The task. What is needed is each line of the data below that holds the string "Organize".

Material for this exercise.
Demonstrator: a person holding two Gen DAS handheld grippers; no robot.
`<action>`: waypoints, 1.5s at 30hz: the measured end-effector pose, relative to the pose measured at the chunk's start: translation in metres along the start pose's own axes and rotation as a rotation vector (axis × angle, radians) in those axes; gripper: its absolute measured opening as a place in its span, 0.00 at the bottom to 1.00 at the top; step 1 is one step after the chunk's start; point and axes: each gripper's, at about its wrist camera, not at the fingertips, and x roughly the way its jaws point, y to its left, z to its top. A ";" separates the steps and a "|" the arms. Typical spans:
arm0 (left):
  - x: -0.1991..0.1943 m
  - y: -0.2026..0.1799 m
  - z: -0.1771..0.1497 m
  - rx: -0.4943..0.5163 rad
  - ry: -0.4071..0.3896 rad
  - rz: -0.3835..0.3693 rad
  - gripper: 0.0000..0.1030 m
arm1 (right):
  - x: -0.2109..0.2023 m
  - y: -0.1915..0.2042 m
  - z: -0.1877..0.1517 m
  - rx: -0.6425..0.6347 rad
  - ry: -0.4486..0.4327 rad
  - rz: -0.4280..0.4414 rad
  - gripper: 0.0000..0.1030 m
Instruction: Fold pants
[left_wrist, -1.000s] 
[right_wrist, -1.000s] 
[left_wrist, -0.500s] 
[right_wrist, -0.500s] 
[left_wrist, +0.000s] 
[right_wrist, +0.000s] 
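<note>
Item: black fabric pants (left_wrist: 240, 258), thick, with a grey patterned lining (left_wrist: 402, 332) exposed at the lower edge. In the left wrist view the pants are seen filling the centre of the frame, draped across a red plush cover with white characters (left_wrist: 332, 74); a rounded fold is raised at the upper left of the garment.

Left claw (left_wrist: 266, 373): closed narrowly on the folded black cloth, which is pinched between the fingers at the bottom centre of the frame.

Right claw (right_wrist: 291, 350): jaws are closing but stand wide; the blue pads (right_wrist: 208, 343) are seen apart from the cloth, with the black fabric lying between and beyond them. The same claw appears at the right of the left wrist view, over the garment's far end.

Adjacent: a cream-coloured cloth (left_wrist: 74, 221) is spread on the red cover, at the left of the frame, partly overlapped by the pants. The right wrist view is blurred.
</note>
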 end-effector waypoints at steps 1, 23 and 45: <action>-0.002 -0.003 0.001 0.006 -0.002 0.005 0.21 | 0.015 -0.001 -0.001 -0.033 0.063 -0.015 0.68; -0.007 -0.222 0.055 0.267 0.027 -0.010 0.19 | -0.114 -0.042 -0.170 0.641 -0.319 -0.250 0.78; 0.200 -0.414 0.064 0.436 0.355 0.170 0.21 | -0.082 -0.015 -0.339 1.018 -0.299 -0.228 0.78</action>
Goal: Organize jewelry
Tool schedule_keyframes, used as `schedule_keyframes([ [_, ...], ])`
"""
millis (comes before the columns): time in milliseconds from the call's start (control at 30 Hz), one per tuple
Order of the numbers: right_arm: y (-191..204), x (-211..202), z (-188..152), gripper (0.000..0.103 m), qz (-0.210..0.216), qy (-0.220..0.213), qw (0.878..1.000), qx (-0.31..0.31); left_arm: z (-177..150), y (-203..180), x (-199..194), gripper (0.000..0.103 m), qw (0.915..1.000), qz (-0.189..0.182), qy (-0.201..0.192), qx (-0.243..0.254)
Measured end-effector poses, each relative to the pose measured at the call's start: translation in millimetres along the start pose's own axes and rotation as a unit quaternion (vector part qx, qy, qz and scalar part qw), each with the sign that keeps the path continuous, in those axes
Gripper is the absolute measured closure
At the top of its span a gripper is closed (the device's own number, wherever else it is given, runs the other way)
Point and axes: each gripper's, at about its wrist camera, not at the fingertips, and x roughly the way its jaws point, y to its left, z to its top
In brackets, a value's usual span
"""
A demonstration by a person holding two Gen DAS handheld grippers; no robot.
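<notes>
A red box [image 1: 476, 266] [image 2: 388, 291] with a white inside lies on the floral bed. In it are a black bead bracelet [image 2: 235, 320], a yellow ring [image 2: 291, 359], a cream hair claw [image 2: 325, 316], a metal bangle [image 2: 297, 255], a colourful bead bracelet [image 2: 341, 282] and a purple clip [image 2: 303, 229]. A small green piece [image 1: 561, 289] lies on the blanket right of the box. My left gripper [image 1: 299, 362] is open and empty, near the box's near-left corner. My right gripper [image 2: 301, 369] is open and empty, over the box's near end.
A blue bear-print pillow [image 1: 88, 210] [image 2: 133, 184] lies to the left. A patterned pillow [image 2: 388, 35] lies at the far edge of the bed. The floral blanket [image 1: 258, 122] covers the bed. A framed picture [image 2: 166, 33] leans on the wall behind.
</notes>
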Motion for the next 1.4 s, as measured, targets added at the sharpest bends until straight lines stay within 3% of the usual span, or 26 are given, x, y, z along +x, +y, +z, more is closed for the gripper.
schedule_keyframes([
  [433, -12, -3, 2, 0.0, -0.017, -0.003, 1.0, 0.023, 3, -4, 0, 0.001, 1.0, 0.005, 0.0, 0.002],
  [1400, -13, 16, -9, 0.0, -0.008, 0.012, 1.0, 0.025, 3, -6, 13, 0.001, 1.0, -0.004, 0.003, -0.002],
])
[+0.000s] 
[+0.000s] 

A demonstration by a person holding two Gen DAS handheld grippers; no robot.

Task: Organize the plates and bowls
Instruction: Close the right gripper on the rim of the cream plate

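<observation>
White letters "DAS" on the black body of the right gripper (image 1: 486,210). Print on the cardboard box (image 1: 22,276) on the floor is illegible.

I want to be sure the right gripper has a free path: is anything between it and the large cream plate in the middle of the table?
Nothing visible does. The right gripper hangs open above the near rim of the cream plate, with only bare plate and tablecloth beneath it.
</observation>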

Your solution.
Goal: Organize jewelry
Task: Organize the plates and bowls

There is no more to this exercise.